In the 1983 movie WarGames, a young Matthew Broderick plays a high school-age hacker who unwittingly breaks into a United States military supercomputer from his bedroom. Broderick’s character thinks he’s found some unreleased computer games to play, with promising titles like “Global Thermonuclear War” and “Theaterwide Biotoxic and Chemical Warfare.” In reality, he’s accessed a war-simulation program that comes close to bringing about a conflict with the Soviet Union that would result in mutually assured nuclear annihilation.
Jump forward the best part of 40 years, and users can take a turn at this for themselves (well, kind of) — and it’s thanks, in part, to a man named Zac Staples. Staples spent 22 years serving his country in the United States Navy as a surface officer with a special interest in cyberwarfare.

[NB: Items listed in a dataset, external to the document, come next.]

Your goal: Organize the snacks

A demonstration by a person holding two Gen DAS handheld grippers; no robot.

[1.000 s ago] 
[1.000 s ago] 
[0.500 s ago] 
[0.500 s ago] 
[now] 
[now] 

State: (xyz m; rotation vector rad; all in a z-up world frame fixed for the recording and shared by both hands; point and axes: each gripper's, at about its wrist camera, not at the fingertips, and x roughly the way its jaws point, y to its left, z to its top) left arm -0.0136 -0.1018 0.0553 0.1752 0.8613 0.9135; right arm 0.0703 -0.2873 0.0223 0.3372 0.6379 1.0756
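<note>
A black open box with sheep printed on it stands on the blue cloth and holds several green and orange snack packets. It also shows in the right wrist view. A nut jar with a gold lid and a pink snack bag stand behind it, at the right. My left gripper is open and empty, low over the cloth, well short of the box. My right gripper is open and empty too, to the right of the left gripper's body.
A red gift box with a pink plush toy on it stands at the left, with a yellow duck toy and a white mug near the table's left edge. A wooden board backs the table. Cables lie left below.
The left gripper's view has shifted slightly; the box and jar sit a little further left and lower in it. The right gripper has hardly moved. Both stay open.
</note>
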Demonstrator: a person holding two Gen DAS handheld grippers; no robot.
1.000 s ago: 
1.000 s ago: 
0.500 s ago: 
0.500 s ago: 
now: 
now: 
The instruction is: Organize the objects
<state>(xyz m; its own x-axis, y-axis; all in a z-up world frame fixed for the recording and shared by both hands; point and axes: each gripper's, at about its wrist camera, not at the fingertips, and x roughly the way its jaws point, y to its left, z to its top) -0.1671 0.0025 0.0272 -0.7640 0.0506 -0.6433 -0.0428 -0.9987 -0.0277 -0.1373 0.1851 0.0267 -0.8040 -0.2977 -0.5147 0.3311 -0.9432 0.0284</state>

He retired in December 2017, took exactly two days off, then started a tech company called Fathom5. The Austin, Texas-based company’s website describes its line of work as “building secure pipelines and tools for industrial technology applications while reducing cyber vulnerability.”
With the approval and funding of the U.S. Navy, Fathom5 launched a hackathon called HACKtheMACHINE, an event that seeks to give lone hackers and small startups the ability to compete for prize money and military contracts by, among other things, hacking naval infrastructure.
“When you look at [the cybersecurity landscape today], you have Advanced Persistent Threats — APT — which is kind of like cyber community speak for Russian and Chinese hacking that’s state-funded,” Staples told Digital Trends. “These are potential competitors in the global landscape who are actively funding offensive cyber teams. We have to be proactively thinking about how we’re going to defend against that. We’ve seen Russia use cyber as a precursor to kinetic operations a couple of times, including the invasion of Ukraine [and] Crimea. I don’t think there’s been a future battle that doesn’t either begin with cyber or is enabled by cyber, even if it’s just as a way to conduct espionage.”